Die Zeit rast. Es sind sicher die kürzesten 2 Minuten unseres Lebens. Welch‘ eine Szenerie, es ist halb eins am frühen Nachmittag, und keine Sonne zu sehen! Der Blick zum Horizont lässt ein flaues Dämmerlicht erkennen, und das rundum. Es ist das Licht, dass aus der 130 km entfernten Tagzone hereingestreut wird.

Nicht zu leugnen ist der kühle Wind der Finsternis, der die Temperatur an unserem Ort von 20°C auf 18.5°C senkt. Ein T-Shirt hätte bisher ausgereicht, jedoch nun fröstelt es uns etwas. Das Vogelzwitschern ist zwischenzeitlich auch verstummt. Mir fällt auf, dass ich das Display der Kamera gerade noch ablesen kann, aber ich muss schon genau schauen. Nach den ersten Begeisterungsschreien von den Mitbeobachtern ist jetzt ehrfürchtiges Schweigen eingetreten. Zwar weiss man ja als sogenannter zivilisierter Mensch, dass die Sonne wieder kommt. Dennoch denkt man darüber nach, wie das ist, wenn das Lebenswichtigste plötzlich nicht mehr da ist. Der Horizont in der Ferne erscheint in einen gelb-rötlichen Farbton.      

Ein schnelles Ende der Totalitätsphase setzen die ersten Sonnenstrahlen, die nun auf der entgegengesetzten Seite des Mondes wieder hervorblitzen. Der Diamantringeffekt erscheint, und wenige Sekunden später sind Korona und Protuberanzen verschwunden. Die Uhr zeigt 12:31:38, als die letzte Aufnahme der Totalität entsteht. Scheinbar schlagartig ist es wieder hell; was natürlich täuscht, denn zunächst registriert das Auge nur einen recht schnellen Helligkeitswechsel. Zeit, wieder die Schutzbrillen und die Filter aufzusetzen.

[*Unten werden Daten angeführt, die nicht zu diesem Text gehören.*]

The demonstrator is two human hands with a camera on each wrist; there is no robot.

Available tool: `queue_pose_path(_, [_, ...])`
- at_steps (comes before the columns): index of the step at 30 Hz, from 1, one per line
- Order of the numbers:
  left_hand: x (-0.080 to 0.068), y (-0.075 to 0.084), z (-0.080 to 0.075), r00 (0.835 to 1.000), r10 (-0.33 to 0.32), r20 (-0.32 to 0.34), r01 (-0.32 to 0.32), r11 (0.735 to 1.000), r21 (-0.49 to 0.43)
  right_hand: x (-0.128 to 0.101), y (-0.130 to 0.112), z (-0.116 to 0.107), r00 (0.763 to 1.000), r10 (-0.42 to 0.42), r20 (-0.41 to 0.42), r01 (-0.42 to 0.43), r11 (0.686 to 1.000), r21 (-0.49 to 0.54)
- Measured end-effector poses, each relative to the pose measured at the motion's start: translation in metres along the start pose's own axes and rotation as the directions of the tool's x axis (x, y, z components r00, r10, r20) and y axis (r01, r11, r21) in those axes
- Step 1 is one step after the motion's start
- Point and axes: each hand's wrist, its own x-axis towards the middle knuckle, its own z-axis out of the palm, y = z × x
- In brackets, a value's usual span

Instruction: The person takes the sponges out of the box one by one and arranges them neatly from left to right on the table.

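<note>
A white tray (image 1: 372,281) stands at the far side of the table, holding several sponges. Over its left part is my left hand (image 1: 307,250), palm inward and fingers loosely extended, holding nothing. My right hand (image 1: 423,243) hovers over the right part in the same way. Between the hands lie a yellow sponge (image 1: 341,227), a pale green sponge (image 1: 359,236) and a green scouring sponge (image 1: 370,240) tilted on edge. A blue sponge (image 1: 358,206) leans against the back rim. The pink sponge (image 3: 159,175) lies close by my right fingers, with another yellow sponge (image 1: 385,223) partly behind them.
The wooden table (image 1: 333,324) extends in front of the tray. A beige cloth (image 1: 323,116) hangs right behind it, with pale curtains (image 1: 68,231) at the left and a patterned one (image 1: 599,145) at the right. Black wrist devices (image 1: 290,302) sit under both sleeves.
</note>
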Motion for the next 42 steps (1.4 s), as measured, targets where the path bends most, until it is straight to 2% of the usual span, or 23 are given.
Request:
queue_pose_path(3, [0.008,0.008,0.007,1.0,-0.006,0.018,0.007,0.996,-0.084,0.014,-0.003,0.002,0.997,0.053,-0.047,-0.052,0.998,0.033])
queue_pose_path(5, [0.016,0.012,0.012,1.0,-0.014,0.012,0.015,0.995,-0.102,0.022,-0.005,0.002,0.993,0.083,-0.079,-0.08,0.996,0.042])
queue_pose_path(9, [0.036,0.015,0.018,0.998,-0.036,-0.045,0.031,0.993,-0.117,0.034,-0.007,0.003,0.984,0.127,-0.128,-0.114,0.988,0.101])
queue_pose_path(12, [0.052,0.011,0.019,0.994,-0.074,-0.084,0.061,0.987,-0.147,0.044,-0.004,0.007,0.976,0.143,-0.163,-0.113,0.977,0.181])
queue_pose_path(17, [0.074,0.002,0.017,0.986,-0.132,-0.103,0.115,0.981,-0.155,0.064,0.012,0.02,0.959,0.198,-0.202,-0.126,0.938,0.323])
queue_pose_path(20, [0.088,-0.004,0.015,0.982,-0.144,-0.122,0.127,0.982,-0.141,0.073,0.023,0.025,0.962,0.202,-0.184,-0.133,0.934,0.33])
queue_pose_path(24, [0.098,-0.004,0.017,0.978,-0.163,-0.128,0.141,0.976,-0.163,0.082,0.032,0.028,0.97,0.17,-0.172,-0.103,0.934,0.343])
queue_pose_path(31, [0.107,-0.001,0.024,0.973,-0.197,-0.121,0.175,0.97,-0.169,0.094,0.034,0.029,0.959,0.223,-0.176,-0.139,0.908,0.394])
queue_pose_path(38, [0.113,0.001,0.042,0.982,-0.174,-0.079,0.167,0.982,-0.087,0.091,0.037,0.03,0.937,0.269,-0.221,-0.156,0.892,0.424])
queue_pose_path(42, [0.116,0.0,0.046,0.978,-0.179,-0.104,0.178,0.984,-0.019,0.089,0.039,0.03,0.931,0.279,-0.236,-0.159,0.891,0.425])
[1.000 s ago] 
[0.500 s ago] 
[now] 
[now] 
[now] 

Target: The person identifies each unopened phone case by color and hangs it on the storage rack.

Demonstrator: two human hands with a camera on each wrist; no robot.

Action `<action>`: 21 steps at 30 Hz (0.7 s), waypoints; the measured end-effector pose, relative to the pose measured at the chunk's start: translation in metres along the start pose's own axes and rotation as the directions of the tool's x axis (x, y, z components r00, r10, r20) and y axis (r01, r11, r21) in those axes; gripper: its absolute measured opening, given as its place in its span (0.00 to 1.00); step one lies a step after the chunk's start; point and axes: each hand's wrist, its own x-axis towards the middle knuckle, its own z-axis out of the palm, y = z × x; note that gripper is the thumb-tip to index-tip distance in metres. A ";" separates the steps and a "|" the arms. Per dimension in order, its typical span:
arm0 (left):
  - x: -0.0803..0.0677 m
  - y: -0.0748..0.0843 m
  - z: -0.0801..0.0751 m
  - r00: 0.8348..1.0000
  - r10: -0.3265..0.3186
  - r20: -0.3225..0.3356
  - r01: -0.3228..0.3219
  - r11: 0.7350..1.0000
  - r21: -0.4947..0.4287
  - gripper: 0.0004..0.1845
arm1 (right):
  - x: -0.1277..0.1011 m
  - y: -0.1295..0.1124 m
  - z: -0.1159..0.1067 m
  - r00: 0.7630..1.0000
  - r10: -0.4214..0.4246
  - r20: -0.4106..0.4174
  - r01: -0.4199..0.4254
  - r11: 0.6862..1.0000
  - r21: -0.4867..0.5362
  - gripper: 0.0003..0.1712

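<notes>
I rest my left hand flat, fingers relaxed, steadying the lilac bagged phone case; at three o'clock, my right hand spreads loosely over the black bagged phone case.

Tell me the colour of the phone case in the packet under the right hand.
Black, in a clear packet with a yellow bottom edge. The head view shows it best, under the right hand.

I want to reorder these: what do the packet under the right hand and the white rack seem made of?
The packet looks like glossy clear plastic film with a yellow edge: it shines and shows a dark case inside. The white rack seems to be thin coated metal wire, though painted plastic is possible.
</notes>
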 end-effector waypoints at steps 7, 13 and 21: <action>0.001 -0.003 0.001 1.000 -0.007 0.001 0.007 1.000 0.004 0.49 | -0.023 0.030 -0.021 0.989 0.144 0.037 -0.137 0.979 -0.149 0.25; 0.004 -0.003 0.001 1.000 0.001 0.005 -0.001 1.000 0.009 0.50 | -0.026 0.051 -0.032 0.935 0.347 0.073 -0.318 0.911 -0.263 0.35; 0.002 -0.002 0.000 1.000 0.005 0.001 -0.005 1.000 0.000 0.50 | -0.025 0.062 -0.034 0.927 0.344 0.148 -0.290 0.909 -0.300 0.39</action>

Ein grossartiges Erlebnis, das ich erst einmal verarbeiten muss. Einige Minuten später herrscht bereits Aufbruchstimmung bei den Sofi-Touri’s. Die Kameras fangen noch einige Momente der partiellen Phase ein, doch dann schieben sich fette Wolken vor die Sonne, und um 12:44 Uhr beendet heftiger Regen jede Sichtmöglichkeit. Durch unglaubliches Glück wurden wir Zeugen eines Ereignisses, dass hier erst im Jahr 2135 wieder stattfindet.